Previous studies (e.g., Borg et al., 2011) have interpreted age-related changes in emotion-cognition interactions in WM as evidence for older adults’ focus on emotion in line with the SST (Carstensen, 1993). The SST suggests that older adults focus on positive material to enhance their well-being when sufficient resources are available, and their motivational goals are not supplanted by task goals. In the present study, however, age-related changes emerged for angry faces in a resource-demanding WM task. Given that WM is a limited capacity system (Baddeley, 2003; Baddeley & Hitch, 1974) and that specific task instructions were used, it can be assumed that the scope to process items freely was limited. Thus, a motivation-based approach seems unsuitable to explain the pattern of findings observed in this study given that some core assumptions of the SST were not met in the present research.

Finally, lower accuracy in both age groups was observed when the probe and the 3-back lure had the same emotion, suggesting that outdated items were not discarded from WM. Interference from 3-back lures in a 2-back task could be due to rehearsal as suggested by Szmalec et al. (2011), who found stronger interference from older relative to more recent lures in a 3-back task. The authors suggested that interference was stronger from older lures because they had been rehearsed more often over the course of the sequence. Overall, the finding suggests that WM updating is a complex process that is not completed at the time of response in an n-back task. It also highlights that a comprehensive analysis including probes, lures, and targets is needed to understand how subprocesses involved in WM updating interact with emotion.

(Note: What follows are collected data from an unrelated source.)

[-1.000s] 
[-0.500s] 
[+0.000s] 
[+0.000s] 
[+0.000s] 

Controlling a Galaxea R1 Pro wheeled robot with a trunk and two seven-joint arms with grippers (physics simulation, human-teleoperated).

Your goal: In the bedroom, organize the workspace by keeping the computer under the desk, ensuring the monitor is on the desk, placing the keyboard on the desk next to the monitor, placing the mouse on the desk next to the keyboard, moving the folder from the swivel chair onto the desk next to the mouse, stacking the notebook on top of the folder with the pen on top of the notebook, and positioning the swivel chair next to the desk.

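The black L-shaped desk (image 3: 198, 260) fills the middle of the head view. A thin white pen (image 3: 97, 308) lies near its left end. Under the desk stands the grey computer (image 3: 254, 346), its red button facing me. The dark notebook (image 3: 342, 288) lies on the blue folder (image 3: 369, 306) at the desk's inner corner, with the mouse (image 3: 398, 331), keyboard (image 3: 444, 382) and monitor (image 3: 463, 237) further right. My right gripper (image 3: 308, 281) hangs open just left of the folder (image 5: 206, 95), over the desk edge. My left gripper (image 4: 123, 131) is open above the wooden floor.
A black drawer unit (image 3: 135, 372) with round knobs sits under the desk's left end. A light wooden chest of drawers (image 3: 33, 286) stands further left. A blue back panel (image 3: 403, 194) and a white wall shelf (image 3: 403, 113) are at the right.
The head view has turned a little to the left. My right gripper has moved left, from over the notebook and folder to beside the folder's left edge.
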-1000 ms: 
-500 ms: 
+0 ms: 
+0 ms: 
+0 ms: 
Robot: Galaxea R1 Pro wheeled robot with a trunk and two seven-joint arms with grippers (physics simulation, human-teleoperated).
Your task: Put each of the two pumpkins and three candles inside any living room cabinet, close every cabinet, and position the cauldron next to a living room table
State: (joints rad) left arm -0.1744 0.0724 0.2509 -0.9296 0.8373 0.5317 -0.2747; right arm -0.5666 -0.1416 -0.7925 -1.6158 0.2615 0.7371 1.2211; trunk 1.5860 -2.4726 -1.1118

In summary, the present study contributed to research differentiating between enhancing and impairing effects of emotion on WM updating and showed that older adults are more susceptible to these effects than younger adults. The findings highlight the need to assess the effects of emotional probes, targets, and lures to understand how emotion affects WM updating. Moreover, the research suggests that existing theories on the interplay between emotion and executive functions need to be adapted to account for age-related changes.